For the past nine years, Raghvendra Singh has been driving across India wearing a crash helmet and handing out the protective gear to two-wheeler riders, often startling passers-by and at times being ridiculed.
Mr Singh, 37, from Greater Noida, a satellite city outside the capital Delhi, gives the helmets to riders who do not use them in a country notorious for traffic offences, deadly roads and the worst record for road accidents in the world.
He keeps helmets in his car, organises special camps in schools and colleges, gives them out as birthday presents, meets people at bustling markets and even stands at traffic signals, donating the headgear to those breaking the rules while riding a motorcycle.
For motorcycle riders, wearing a helmet is mandatory by law but this is widely ignored across India.
Mr Singh has so far distributed more than 56,000 helmets to riders across the country and believes he has saved 30 lives in the past decade.
For his deeds, the Samaritan has earned the nickname ‘helmet man of India’.
“My only aim is to make every Indian a smart road user,” Mr Singh told The National.
“I want everyone to inculcate the habit of wearing a helmet and save their lives.”
The father of one was an aspiring law student when the death of his best friend and roommate Krishan Kumar Thakur in an accident on a motorway in 2014 turned his life “upside-down”.
Following months of grief and shock, Mr Singh said he mustered the courage to donate his personal belongings, including books to needy students, when the idea of distributing helmets to riders hit him.
“He was just 24 years old. He was riding a motorcycle when a car hit him. He was not wearing a helmet and sustained fatal head injuries. His family spent 1.8 million rupees but couldn’t save him.”
“His death jolted me like I was being electrocuted every day. I could not stop thinking 'what if he had worn a helmet?' It was then that I realised how many people die every year in such accidents,” Mr Singh said.
His unusual endeavour has spread awareness but he often draws ridicule from people who mock him for wasting his money or question his intentions. But in response, Mr Singh patiently narrates his friend’s story to convince people to ride safely to avoid the same fate.
Each year in India, thousands of people die in road accidents due negligent driving, faulty road design, lax traffic laws and corruption, making road accidents one of the biggest causes of unnatural death in the country.
More than 412,000 road accidents were reported in India in 2021, latest government figures show.
The negligence of not wearing a helmet resulted in the deaths of more than 52,000 people and about 100,000 were injured, the data said.
While the country has strict traffic and safety rules, people rarely comply with them.
It is a common sight to see more than two people on a motorbike or a scooter — without helmets.
Some can be seen casually carrying them on their arms while riding the vehicle and many of those who wear them do so in fear of paying hefty fines to traffic police.

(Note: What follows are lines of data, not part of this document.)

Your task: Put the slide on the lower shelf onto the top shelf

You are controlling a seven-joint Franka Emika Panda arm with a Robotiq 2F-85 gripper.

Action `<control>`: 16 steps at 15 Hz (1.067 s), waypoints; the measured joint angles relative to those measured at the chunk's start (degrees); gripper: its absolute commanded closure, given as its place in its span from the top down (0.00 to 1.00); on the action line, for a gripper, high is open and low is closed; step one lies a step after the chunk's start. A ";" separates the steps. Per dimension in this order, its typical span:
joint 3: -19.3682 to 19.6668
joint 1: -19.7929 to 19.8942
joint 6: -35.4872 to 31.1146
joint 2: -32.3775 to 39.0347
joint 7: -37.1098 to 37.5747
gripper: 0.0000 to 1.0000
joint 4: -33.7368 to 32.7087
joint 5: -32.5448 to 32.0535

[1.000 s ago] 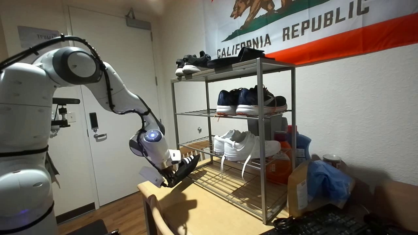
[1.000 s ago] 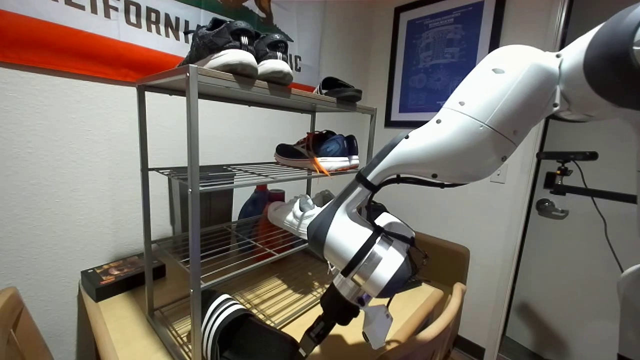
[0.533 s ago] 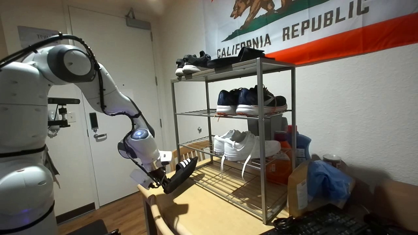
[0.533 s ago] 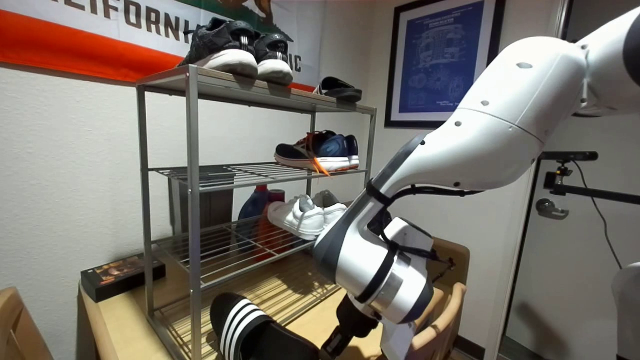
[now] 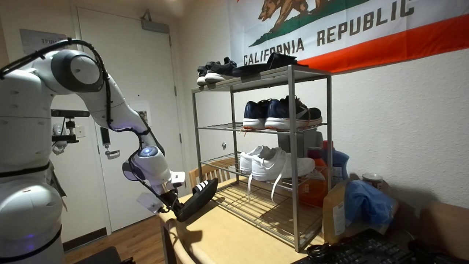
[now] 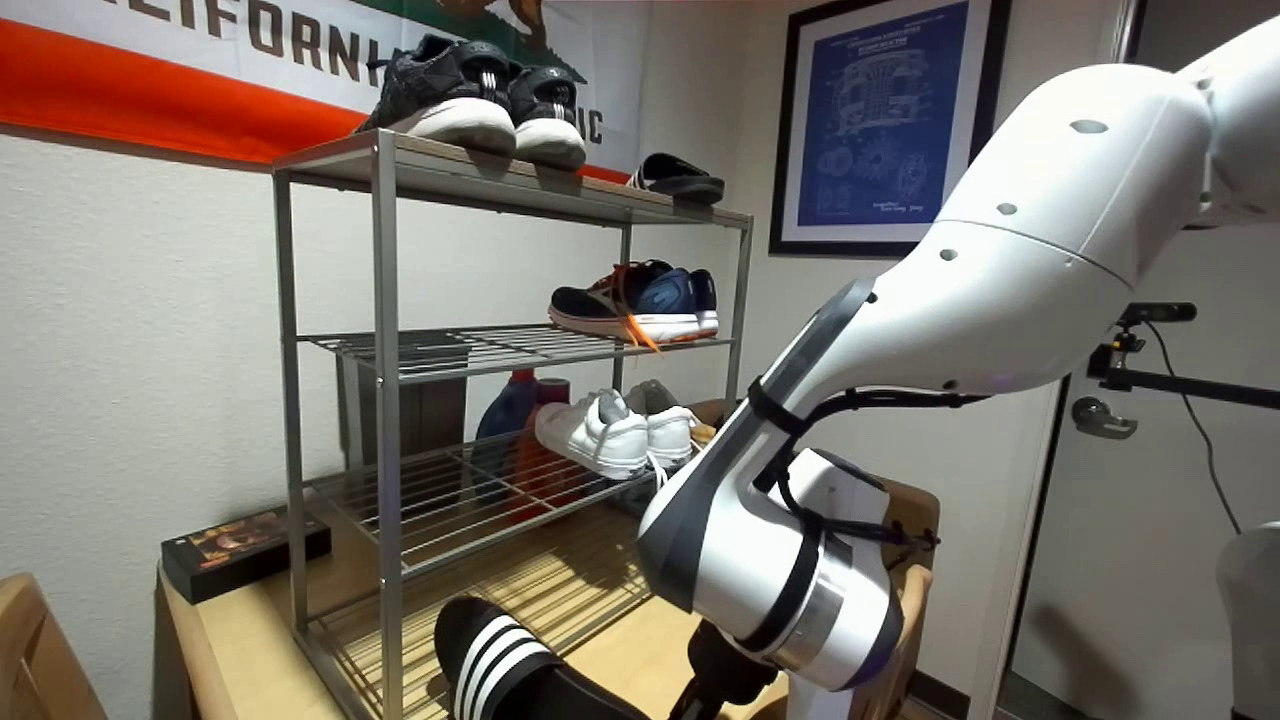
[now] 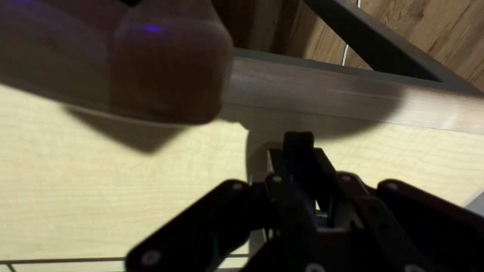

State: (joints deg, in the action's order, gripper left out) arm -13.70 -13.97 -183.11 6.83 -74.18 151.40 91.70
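Note:
The slide (image 5: pixel 198 199) is black with white stripes. It is tilted, its far end raised toward the rack, above the table in front of the lower shelf (image 5: pixel 267 211). It also shows in an exterior view (image 6: pixel 510 665), cut off below. My gripper (image 5: pixel 178 209) is shut on its near end. In the wrist view the gripper (image 7: pixel 298 162) has the slide's dark edge (image 7: pixel 298 140) between its fingertips. The top shelf (image 5: pixel 269 77) carries dark sneakers (image 6: pixel 470 100) and another dark slide (image 6: pixel 680 182). The lower shelf (image 6: pixel 575 585) is partly hidden by the posts and arm.
White sneakers (image 5: pixel 271 163) and navy shoes (image 5: pixel 282 114) stand on the middle tiers. Chair backs (image 5: pixel 176 238) (image 6: pixel 40 650) are at the table (image 5: pixel 227 234). A paper bag (image 5: pixel 335 209), a keyboard (image 5: pixel 370 249) and a black box (image 6: pixel 240 550) are beside the rack.
My gripper has backed away from the rack toward the robot's base, carrying the slide with it. The slide stays gripped and tilted. The rack and other shoes have not moved.

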 measured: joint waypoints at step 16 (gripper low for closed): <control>-1.73 -2.53 2.39 -14.68 -7.73 0.05 7.71 7.97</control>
State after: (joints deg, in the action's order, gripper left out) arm -15.44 -16.50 -180.72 -7.84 -81.91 159.11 99.67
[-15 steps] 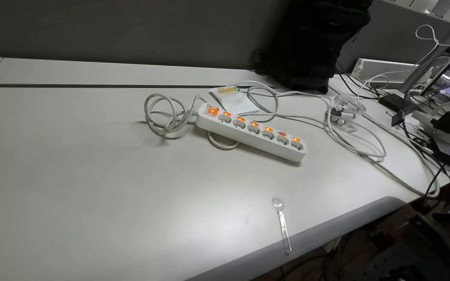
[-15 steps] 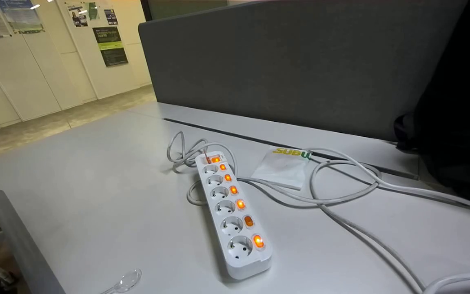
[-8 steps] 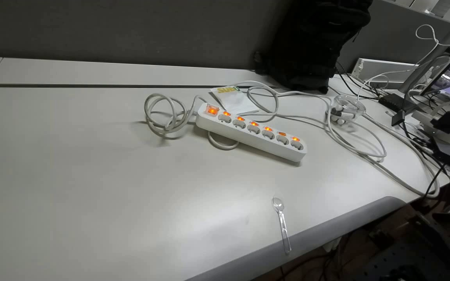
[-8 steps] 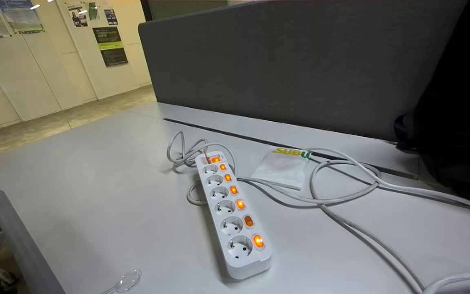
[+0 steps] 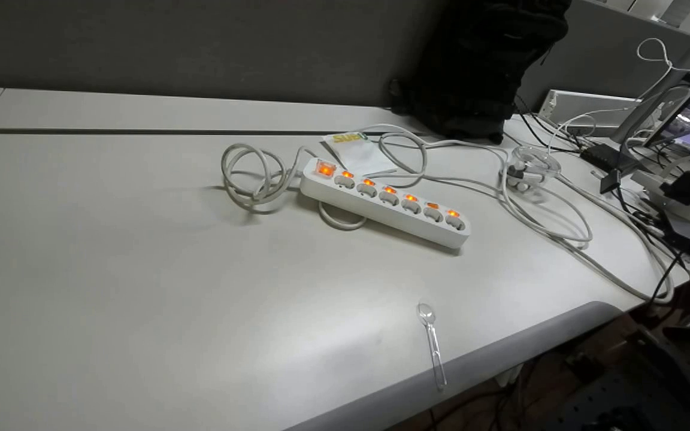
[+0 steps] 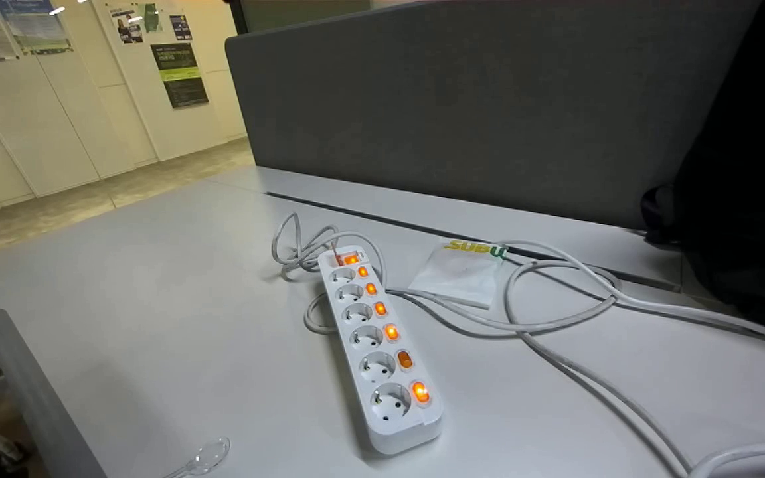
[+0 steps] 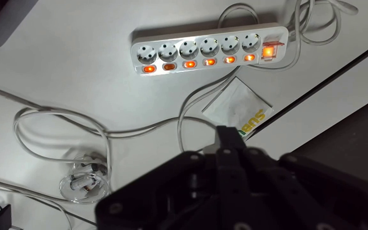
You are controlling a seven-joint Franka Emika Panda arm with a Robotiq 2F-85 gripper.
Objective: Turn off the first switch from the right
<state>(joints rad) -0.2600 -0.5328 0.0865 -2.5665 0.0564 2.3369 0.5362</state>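
The power strip (image 5: 384, 209) lies on the worktop (image 5: 171, 287). In an exterior view, its rightmost switch (image 5: 453, 213) is lit; the adjacent switch (image 5: 433, 205) is unlit. In the wrist view, the tool (image 7: 228, 129) is fully closed, apart from the power strip. A transparent spoon (image 5: 433, 344) overlaps the worktop's grey edging (image 5: 501, 354).

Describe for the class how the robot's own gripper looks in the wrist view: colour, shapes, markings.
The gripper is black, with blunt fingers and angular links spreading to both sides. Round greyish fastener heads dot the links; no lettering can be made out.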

Their reasons for not wearing a helmet vary from spoiling their hairstyle, becoming sweaty in hot weather and impaired hearing from having covered ears.
Leading helmet manufacturer Studds Accessories Ltd in 2020 estimated that about 80 million people who ride motorcycles in the country required helmets, as usage was only 60 per cent of 210 million registered two-wheelers.
Mr Singh blames a lack of awareness and casual attitudes towards safety for reluctance to wear a helmet.
“The biggest challenge is that there is no awareness,” he said. “Wearing a helmet should be made a habit from childhood. Parents should make sure that kids wear a helmet while on a two-wheeler so it will become a habit for them and continue it when they become adults.”
His initiative has saved many lives but the charity has not come easy.
Mr Singh has spent more than 30 million rupees ($365,540) buying helmets, organising safety camps and travelling to far-flung places.
He has even used his savings, mortgaged his wife’s jewellery worth 1.5 million rupees and is now contemplating shifting his son from an affluent school to one run by the government.
“I had to sell my house, my wife’s jewellery but I am not going to stop. This is for my friend whom I couldn’t save but I can save millions of lives.
“People still think I am mad. They laugh at me if I drive the car wearing a helmet. Some even ask if I have extra money to splurge but there are also many who have thanked me for saving their lives,” he said.
“People have called me after a helmet I gave them saved their life at the time of an accident. This keeps me motivated. As long as I live, I want to dedicate my life to this cause.”